Болевая точка: Воскреси меня для себя - стр. 38
Я развернулась и, прижимая к себе кота, как щит, ринулась в подъезд. Взлетела по лестнице на свой этаж, не обращая внимания на его оклик.
– Маргарита!
Я ворвалась в квартиру, и меня встретила оглушающая пустота. Там, где ещё утром был мой уютный, обжитой мир, теперь зияли дыры. Голый угол, где стояло кресло. Огромное пустое пространство вместо дивана. Пахло пылью, чужими следами и… ничем. Мой дом перестал пахнуть домом.
Следом в квартиру вошли грузчики, внося чудовищный серый монолит.
– Куда? – басом спросил один из них.
– Туда, – зло махнула я рукой в угол. – А потом на выход. Все.
Они быстро, стараясь не шуметь, поставили диван, второе кресло, которое я даже не заметила, как они занесли, и журнальный столик из тёмного стекла, которого у меня отродясь не было. Собрали остатки упаковки и молча ретировались.
Я стояла посреди разгромленной гостиной, всё ещё прижимая к себе кота.
На пороге возник Дамир. Он не заходил, просто стоял, прислонившись к косяку, и смотрел на меня. Его лицо снова стало непроницаемой маской.
Наступила тишина. Тяжёлая, вязкая, которую можно было резать ножом.
– Я хотел как лучше, – наконец произнёс он. Голос был тихим, почти неуверенным. Это было так не похоже на него, что я на миг опешила.
– «Как лучше» – это когда спрашивают, – отрезала я, не поворачиваясь. – Когда уважают чужое пространство и чужое мнение. А то, что сделал ты, называется самоуправством.

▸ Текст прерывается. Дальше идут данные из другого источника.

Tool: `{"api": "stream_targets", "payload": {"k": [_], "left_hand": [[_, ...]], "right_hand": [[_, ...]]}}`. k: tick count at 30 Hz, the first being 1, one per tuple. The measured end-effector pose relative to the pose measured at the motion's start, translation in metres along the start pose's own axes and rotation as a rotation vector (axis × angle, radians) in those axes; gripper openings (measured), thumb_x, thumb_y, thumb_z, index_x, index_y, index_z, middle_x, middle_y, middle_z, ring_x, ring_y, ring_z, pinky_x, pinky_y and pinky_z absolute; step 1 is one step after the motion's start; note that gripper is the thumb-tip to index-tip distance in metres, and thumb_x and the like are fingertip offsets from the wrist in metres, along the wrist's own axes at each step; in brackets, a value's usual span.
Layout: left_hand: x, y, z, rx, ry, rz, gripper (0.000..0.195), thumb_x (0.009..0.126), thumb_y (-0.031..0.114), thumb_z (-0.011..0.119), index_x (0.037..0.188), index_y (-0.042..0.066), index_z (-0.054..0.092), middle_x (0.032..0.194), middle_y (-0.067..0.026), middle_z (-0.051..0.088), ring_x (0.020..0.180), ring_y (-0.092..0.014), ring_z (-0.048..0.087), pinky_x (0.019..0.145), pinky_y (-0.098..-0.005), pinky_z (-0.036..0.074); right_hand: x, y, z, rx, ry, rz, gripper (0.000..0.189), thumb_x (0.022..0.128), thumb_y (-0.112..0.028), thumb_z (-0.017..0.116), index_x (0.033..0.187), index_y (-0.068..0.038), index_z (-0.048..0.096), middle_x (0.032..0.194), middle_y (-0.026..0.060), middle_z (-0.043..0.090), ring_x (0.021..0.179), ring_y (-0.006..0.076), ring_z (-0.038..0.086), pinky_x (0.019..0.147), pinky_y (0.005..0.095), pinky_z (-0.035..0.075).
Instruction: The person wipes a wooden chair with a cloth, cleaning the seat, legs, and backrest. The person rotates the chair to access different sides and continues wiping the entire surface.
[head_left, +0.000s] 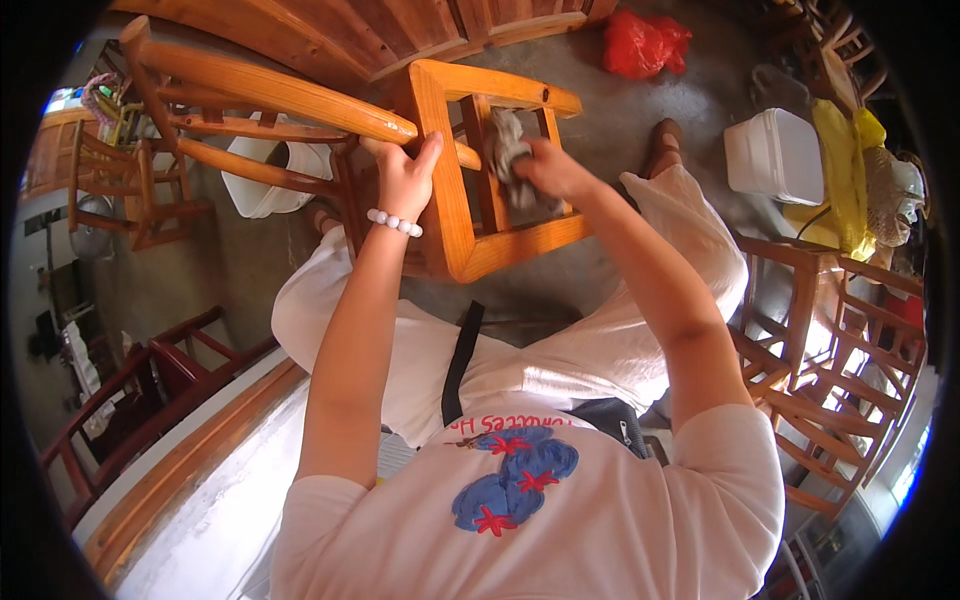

– Я не умею по-другому, – это было не оправдание. Это была констатация факта. Голая, обезоруживающая.
Я медленно повернулась к нему. Он всё так же стоял в дверях, огромный, мрачный, и в эту секунду выглядел до странного потерянным в моей маленькой квартире.
– Тогда учись. Или просто держись от меня подальше. Это будет самый понятный и ценный урок для нас обоих.
Я опустила Маркиза на пол. Кот с опаской подошёл к новому дивану, понюхал кожаную обивку и брезгливо фыркнул. Затем, обойдя его по широкой дуге, он приблизился к новому креслу. Принюхался, внимательно осмотрел. Задрал хвост трубой. И выпустил на дорогую итальянскую кожу густую, пахучую струю. Демонстративно. С чувством, с толком, с расстановкой.
Я едва не зааплодировала. Мой мальчик. Моя кровь.
Дамир проследил за действиями кота, и на его лице отразилось нечто похожее на оторопь. Я же позволила себе кривую, злую усмешку.
– Вот. Это тебе ответ от всех пострадавших. Считай, благодарность принята и оприходована. А теперь прощай.
Я подошла к двери, взялась за ручку и посмотрела на него в упор, давая понять, что представление окончено. Он смотрел на меня долго, несколько бесконечных секунд. В его взгляде плескалась странная смесь досады, злости и ещё чего-то, чему я не знала названия. Чего-то тёмного и тягучего, что заставляло против воли сжиматься сердце.
Наконец, он молча кивнул, бросив последний взгляд на лужу на кресле, развернулся и пошёл вниз по лестнице. Его шаги, тяжёлые и размеренные, гулко отдавались в подъезде, а потом стихли.
Я с силой захлопнула дверь и повернула замок. Потом ещё один. Прислонилась к двери спиной и медленно сползла на пол.
Тишина.
Квартира была чужой. Стерильной. Бездушной. Новая мебель источала холодный запах денег и химии, который не мог перебить даже резкий запах кошачьей метки. Она кричала о том, что здесь был он, что он оставил свой след.